The pathophysiological mechanisms underlying edema include decreased plasma oncotic pressure, increased capillary permeability, increased capillary hydrostatic pressure, or lymphatic obstruction [8]. Critically ill patients can have multiple subcutaneous edema risk factors. In this study, APACHE II, NT-proBNP, creatinine, and sepsis were identified as subcutaneous edema risk factors. The more severe the disease, the greater the effects on the circulation, fluid balance, and endocrine function. Critically ill patients tend to experience malnutrition and hypoproteinemia, making them more susceptible to fluid retention and subcutaneous edema [1]. NT-proBNP is a heart failure marker, and its elevation is a risk factor for subcutaneous edema due to volume status, cardiac load, and cardiac function [23]. Acute kidney injury and subcutaneous edema are closely related, and edema severity is correlated with disease severity. Studies have shown that serum creatinine can be used to track subcutaneous edema [26]. In sepsis, the infection can increase endothelial permeability, impair intercellular junctions, and shed polysaccharide-protein complexes, causing capillary leakage, hypervolemia, peripheral edema, and hemodynamic instability [27].

Subcutaneous edema, like organ edema, can induce tissue damage due to oxygen and nutrition exchange, raise the risk of pressure injury in the weight-bearing region, and increase the chance of systemic or local tissue infection, all of which affect the illness outcomes of critically ill patients [4, 21, 28]. Subcutaneous edema intensity was also found to predict prognosis in critically ill patients. The prognostic prediction model was more accurate than the APACHE II score. These results imply that screening and monitoring of subcutaneous edema should be standardized and systematic because critically ill patients may benefit from early detection and intervention of subcutaneous edema.

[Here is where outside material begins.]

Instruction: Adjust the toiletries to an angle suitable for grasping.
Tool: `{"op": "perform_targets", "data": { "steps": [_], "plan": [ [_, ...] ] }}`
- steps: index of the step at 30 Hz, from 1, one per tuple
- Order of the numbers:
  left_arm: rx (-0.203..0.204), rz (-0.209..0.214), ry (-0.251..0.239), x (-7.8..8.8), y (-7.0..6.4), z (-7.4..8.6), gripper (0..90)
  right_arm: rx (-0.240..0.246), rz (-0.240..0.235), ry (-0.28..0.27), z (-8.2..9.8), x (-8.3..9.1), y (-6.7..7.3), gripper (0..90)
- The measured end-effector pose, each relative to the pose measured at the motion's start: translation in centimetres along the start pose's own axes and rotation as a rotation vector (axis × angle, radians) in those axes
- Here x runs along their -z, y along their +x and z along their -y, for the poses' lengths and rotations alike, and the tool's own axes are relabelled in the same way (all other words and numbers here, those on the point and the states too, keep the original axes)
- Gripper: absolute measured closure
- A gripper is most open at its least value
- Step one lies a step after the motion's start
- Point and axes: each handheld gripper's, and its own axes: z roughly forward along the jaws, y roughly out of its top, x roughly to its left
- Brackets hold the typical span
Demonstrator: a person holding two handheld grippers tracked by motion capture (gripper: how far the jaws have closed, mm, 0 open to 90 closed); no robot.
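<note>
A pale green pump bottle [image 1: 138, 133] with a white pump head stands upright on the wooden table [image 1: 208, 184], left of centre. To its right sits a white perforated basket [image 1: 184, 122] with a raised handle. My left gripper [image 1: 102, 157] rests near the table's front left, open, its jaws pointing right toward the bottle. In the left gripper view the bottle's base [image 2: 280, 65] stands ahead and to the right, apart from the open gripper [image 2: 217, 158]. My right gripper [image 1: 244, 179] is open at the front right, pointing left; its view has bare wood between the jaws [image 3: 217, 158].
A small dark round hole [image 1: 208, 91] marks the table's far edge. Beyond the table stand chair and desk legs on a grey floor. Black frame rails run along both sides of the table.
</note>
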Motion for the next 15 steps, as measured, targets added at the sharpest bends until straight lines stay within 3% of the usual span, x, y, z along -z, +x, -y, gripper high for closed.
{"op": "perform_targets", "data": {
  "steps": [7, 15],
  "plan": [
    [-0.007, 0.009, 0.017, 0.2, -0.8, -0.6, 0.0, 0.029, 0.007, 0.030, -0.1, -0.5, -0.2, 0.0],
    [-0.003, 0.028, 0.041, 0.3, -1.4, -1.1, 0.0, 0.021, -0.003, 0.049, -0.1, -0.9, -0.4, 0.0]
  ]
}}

The present study has some limitations that should be noted. First, the study only assessed subcutaneous edema at the time of ICU admission, without longitudinal observation throughout the ICU stay, therefore lacking a dynamic comprehension of edema status. Second, the study was conducted in a single general care unit with a significant number of surgical patients and a limited sample size, making it difficult to examine subcutaneous edema in varied pathophysiological situations. Third, it was impossible for the ultrasound examiners to be completely blinded to the PT score because the skin manifestations gave the impression of subcutaneous edema. Therefore, different researchers should be assigned for ultrasound image acquisition and interpretation to minimize observer effects in future research. Fourth, the 36 subcutaneous edema measurement sites were not uniformly distributed, with fewer sites in the hands, arms, and feet. Lastly, while the 36 measurement sites are beneficial for understanding subcutaneous edema generally, their use does not favor rapid assessment. Hence, a fast FLUID protocol is needed for clinical application.

Conclusions

This study describes the FLUID protocol, a semi-quantitative method for measuring and monitoring subcutaneous edema in critically ill patients. ICU patients showed subcutaneous edema in diverse body regions and degrees. Subcutaneous edema was also found to be heterogeneously distributed. Certain body parts, such as the abdominal wall, are gravity-dependent and encourage subcutaneous edema. The APACHE II score, NT-proBNP and creatinine levels, and sepsis were found to be independent risk factors for the development of subcutaneous edema. The severity of subcutaneous edema predicted patient outcomes.